Write out the data again exactly, skipping every picture.
[[ Information shown open ]]
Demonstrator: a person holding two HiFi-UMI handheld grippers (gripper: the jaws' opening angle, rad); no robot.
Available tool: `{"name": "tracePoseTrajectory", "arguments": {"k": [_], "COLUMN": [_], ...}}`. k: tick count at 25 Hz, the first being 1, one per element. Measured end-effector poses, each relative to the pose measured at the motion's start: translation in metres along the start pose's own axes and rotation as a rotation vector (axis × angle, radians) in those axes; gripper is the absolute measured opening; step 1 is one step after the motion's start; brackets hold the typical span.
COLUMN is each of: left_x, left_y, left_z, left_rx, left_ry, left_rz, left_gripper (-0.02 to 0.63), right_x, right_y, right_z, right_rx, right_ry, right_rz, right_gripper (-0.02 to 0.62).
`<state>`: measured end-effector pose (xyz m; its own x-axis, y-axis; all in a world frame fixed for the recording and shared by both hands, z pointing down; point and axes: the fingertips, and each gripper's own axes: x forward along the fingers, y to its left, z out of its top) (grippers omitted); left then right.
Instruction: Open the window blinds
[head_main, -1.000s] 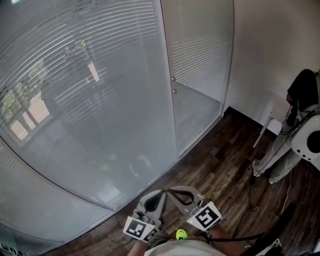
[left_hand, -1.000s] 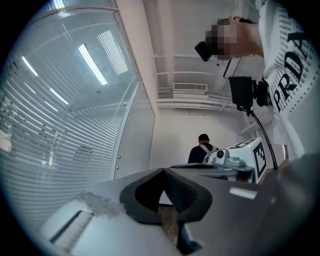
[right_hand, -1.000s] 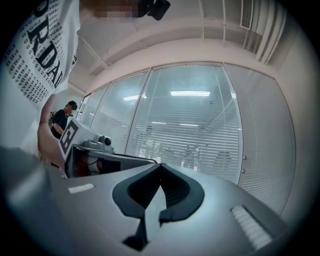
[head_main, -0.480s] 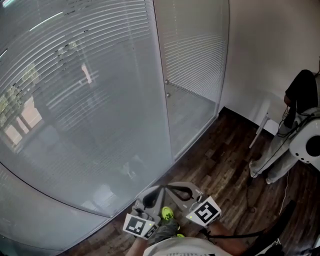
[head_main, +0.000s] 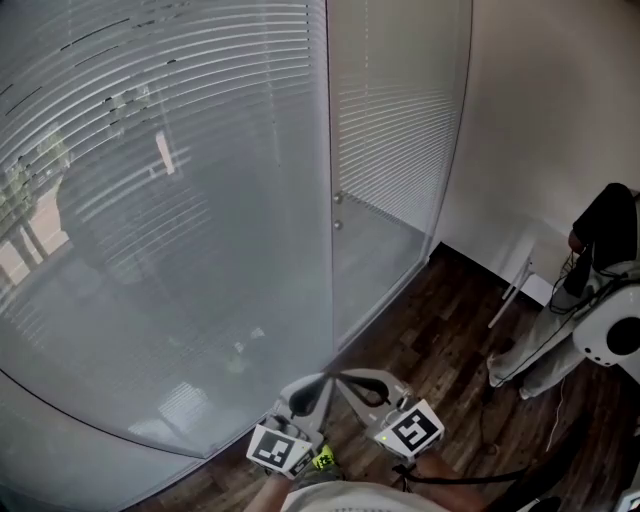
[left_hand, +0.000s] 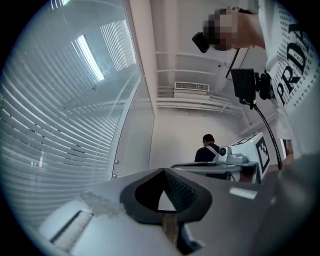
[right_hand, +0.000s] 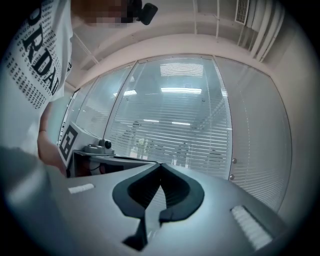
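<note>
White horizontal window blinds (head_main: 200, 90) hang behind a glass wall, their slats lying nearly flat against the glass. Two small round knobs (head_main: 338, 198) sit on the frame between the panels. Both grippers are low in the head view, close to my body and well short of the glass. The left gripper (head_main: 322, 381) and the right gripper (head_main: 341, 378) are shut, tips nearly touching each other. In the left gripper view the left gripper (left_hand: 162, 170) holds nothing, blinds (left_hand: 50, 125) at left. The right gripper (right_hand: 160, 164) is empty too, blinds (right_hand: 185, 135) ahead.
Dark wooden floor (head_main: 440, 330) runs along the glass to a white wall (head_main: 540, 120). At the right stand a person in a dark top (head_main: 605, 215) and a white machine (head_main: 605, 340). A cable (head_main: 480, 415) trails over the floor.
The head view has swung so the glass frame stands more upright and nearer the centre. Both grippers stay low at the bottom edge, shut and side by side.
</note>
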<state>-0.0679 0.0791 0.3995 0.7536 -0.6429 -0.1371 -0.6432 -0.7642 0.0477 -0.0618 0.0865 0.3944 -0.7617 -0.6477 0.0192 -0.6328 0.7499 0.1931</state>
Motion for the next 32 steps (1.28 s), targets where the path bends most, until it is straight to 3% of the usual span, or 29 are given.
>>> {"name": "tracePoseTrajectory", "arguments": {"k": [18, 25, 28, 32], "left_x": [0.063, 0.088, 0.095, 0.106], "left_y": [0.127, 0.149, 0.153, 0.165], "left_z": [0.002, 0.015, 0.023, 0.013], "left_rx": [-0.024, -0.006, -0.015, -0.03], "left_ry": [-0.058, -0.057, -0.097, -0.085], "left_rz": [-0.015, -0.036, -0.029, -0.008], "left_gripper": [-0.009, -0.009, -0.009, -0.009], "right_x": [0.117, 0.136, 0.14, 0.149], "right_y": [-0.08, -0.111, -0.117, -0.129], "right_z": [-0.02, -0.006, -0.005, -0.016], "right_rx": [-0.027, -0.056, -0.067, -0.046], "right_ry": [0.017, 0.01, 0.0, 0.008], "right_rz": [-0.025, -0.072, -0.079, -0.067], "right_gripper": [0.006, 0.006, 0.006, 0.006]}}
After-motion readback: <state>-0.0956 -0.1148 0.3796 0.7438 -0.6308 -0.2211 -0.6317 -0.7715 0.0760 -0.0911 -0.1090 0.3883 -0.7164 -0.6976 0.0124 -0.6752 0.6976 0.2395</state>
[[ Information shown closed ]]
§ Result of the task:
Demonstrator: a person holding two HiFi-UMI handheld grippers (gripper: the jaws' opening angle, rad); no robot.
Available tool: `{"name": "tracePoseTrajectory", "arguments": {"k": [_], "COLUMN": [_], ...}}`. k: tick count at 25 Hz, the first being 1, one per element. Measured end-effector poses, each relative to the pose measured at the motion's start: translation in metres along the start pose's own axes and rotation as a rotation vector (axis × angle, radians) in those axes; gripper is the absolute measured opening; step 1 is one step after the motion's start; brackets hold the typical span.
COLUMN is each of: left_x, left_y, left_z, left_rx, left_ry, left_rz, left_gripper (-0.02 to 0.63), right_x, right_y, right_z, right_rx, right_ry, right_rz, right_gripper (-0.02 to 0.62).
`<state>`: measured end-effector pose (xyz m; its own x-axis, y-axis; all in a world frame fixed for the recording and shared by both hands, z pointing down; point and axes: the fingertips, and each gripper's own axes: x forward along the fingers, y to its left, z out of its top) (grippers omitted); left then right.
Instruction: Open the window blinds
[head_main, -1.000s] 
[left_hand, -1.000s] 
[right_hand, -1.000s] 
[head_main, -0.480s] 
[head_main, +0.000s] 
[left_hand, +0.000s] 
[right_hand, +0.000s] 
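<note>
White horizontal window blinds (head_main: 200, 90) hang behind a glass wall, their slats lying nearly flat against the glass. Two small round knobs (head_main: 338, 198) sit on the frame between the panels. Both grippers are low in the head view, close to my body and well short of the glass. The left gripper (head_main: 322, 381) and the right gripper (head_main: 341, 378) are shut, tips nearly touching each other. In the left gripper view the left gripper (left_hand: 162, 170) holds nothing, blinds (left_hand: 50, 125) at left. The right gripper (right_hand: 160, 164) is empty too, blinds (right_hand: 185, 135) ahead.
Dark wooden floor (head_main: 440, 330) runs along the glass to a white wall (head_main: 540, 120). At the right stand a person in a dark top (head_main: 605, 215) and a white machine (head_main: 605, 340). A cable (head_main: 480, 415) trails over the floor.
The head view has swung so the glass frame stands more upright and nearer the centre. Both grippers stay low at the bottom edge, shut and side by side.
</note>
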<state>-0.0679 0.0791 0.3995 0.7536 -0.6429 -0.1371 -0.6432 -0.7642 0.0477 -0.0618 0.0865 0.3944 -0.7617 -0.6477 0.0192 -0.6328 0.7499 0.1931</state>
Motion for the next 32 steps (1.28 s), targets where the path bends most, until it is straight to 3% of the usual span, or 29 are given.
>>> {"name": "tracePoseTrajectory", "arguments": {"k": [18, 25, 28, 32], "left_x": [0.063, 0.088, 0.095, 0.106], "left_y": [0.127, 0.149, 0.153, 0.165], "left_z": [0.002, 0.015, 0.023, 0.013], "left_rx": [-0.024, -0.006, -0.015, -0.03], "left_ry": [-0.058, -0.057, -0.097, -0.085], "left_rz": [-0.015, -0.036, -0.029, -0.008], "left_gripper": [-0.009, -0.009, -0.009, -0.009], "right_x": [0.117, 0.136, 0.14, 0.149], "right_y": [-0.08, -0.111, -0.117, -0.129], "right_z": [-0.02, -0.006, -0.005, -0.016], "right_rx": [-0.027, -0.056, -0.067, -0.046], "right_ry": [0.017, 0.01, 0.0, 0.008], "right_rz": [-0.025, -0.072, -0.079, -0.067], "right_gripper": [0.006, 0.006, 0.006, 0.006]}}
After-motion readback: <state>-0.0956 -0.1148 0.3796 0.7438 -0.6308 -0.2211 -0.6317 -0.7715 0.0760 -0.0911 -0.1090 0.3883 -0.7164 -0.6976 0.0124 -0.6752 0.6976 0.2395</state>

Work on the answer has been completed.